• _YOUR ASSIGNMENT_
Repeat each entry verbatim.

• _RECORD EXCERPTS_
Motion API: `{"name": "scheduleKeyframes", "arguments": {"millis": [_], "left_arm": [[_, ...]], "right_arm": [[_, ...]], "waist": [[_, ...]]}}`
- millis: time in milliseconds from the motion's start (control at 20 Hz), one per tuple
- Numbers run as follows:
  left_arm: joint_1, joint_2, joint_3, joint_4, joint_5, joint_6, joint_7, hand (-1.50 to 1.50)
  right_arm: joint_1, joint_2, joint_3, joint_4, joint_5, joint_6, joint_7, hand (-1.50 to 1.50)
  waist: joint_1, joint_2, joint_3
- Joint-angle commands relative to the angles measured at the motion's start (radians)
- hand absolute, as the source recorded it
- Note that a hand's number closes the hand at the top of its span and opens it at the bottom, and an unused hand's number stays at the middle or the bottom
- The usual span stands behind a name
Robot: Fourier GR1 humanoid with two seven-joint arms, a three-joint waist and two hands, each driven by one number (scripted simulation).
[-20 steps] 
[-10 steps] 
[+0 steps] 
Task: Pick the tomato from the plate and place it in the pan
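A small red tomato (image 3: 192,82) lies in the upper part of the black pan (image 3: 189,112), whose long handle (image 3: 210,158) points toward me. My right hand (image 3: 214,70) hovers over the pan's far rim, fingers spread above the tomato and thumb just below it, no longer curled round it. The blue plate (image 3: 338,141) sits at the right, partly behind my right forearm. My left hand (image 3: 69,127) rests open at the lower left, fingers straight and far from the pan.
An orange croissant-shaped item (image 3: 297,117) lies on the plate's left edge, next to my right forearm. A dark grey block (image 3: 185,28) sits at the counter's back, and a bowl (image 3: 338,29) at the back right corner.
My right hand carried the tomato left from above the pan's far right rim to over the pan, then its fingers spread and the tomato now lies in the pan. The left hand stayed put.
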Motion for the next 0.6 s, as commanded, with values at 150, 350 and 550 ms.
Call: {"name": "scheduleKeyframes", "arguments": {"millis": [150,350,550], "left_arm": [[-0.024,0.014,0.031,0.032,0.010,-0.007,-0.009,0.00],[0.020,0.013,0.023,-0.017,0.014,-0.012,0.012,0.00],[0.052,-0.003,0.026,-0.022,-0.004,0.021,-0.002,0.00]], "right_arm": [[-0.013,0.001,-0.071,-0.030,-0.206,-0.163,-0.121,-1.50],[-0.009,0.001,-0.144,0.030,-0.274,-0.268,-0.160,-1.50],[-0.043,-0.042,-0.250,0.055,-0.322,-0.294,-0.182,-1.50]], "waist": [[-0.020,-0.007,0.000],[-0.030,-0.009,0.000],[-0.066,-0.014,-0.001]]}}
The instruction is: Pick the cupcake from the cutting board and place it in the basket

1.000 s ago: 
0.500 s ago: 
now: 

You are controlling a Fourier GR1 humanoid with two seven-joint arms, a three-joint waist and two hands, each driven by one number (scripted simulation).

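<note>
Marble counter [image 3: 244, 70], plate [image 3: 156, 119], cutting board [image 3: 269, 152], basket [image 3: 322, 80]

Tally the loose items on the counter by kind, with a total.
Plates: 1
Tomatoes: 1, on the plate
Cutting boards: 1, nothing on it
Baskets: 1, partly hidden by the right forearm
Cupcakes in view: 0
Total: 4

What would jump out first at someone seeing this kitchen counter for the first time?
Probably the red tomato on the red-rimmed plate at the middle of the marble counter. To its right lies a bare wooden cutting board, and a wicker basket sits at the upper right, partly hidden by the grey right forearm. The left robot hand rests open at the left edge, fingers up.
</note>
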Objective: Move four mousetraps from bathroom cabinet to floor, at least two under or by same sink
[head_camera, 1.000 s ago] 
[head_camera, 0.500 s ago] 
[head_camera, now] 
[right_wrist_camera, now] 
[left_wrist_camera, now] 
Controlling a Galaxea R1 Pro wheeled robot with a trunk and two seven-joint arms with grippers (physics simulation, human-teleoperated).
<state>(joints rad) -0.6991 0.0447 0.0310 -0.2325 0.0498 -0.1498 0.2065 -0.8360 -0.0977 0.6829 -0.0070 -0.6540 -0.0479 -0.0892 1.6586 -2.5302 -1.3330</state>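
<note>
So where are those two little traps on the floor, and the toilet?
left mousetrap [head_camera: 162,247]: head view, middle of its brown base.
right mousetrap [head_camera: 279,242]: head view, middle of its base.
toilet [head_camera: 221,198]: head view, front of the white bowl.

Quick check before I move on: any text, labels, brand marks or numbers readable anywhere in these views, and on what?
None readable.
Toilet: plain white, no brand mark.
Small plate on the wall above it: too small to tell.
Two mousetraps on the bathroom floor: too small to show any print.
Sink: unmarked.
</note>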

• _ANSWER SPACE_
Motion API: `{"name": "scheduleKeyframes", "arguments": {"millis": [_], "left_arm": [[_, ...]], "right_arm": [[_, ...]], "waist": [[_, ...]]}}`
- millis: time in milliseconds from the motion's start (control at 20 Hz), one per tuple
- Numbers run as follows:
  left_arm: joint_1, joint_2, joint_3, joint_4, joint_5, joint_6, joint_7, hand (-1.50 to 1.50)
  right_arm: joint_1, joint_2, joint_3, joint_4, joint_5, joint_6, joint_7, hand (-1.50 to 1.50)
  waist: joint_1, joint_2, joint_3
- Joint-angle commands relative to the angles measured at the motion's start (radians)
- hand absolute, as the source recorded it
- Note that a hand's number closes the hand at the top of its span and opens it at the bottom, and an unused hand's number stays at the middle or the bottom
- The usual span stands behind a name
Robot: Fourier GR1 humanoid with two seven-joint arms, a three-joint waist and two hands, each driven by one number (scripted simulation).
[-20 steps] 
[-10 steps] 
[+0 steps] 
Task: Pick the tomato from the plate and place it in the pan
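A small red tomato (image 3: 192,82) lies in the upper part of the black pan (image 3: 189,112), whose long handle (image 3: 210,158) points toward me. My right hand (image 3: 214,70) hovers over the pan's far rim, fingers spread above the tomato and thumb just below it, no longer curled round it. The blue plate (image 3: 338,141) sits at the right, partly behind my right forearm. My left hand (image 3: 69,127) rests open at the lower left, fingers straight and far from the pan.
An orange croissant-shaped item (image 3: 297,117) lies on the plate's left edge, next to my right forearm. A dark grey block (image 3: 185,28) sits at the counter's back, and a bowl (image 3: 338,29) at the back right corner.
My right hand carried the tomato left from above the pan's far right rim to over the pan, then its fingers spread and the tomato now lies in the pan. The left hand stayed put.
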Motion for the next 0.6 s, as commanded, with values at 150, 350 and 550 ms.
Call: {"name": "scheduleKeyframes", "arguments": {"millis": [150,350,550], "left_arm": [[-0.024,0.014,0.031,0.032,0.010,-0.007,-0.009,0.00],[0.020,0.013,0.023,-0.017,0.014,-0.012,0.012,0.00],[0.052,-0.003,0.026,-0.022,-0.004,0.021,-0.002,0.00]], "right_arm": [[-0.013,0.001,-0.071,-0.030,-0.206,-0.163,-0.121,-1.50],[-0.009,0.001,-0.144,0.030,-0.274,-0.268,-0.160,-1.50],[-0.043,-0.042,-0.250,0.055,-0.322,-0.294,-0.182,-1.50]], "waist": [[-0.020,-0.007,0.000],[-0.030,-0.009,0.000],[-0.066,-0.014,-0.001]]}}
The instruction is: Pick the cupcake from the cutting board and place it in the basket

1.000 s ago: 
0.500 s ago: 
now: 

You are controlling a Fourier GR1 humanoid with two seven-joint arms, a three-joint waist and two hands, each driven by one number (scripted simulation).

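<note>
Marble counter [image 3: 244, 70], plate [image 3: 156, 119], cutting board [image 3: 269, 152], basket [image 3: 322, 80]

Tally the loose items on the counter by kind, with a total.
Plates: 1
Tomatoes: 1, on the plate
Cutting boards: 1, nothing on it
Baskets: 1, partly hidden by the right forearm
Cupcakes in view: 0
Total: 4

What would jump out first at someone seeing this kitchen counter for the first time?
Probably the red tomato on the red-rimmed plate at the middle of the marble counter. To its right lies a bare wooden cutting board, and a wicker basket sits at the upper right, partly hidden by the grey right forearm. The left robot hand rests open at the left edge, fingers up.
</note>
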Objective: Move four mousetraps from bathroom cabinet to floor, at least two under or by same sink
[head_camera, 1.000 s ago] 
[head_camera, 0.500 s ago] 
[head_camera, now] 
[right_wrist_camera, now] 
[left_wrist_camera, now] 
Controlling a Galaxea R1 Pro wheeled robot with a trunk and two seven-joint arms with grippers (physics simulation, human-teleoperated).
<state>(joints rad) -0.6991 0.0447 0.0310 -0.2325 0.0498 -0.1498 0.2065 -0.8360 -0.0977 0.6829 -0.0070 -0.6540 -0.0479 -0.0892 1.6586 -2.5302 -1.3330</state>
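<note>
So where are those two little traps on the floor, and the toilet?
left mousetrap [head_camera: 162,247]: head view, middle of its brown base.
right mousetrap [head_camera: 279,242]: head view, middle of its base.
toilet [head_camera: 221,198]: head view, front of the white bowl.

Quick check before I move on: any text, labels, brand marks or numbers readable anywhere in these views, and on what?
None readable.
Toilet: plain white, no brand mark.
Small plate on the wall above it: too small to tell.
Two mousetraps on the bathroom floor: too small to show any print.
Sink: unmarked.
</note>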

That makes the output complete.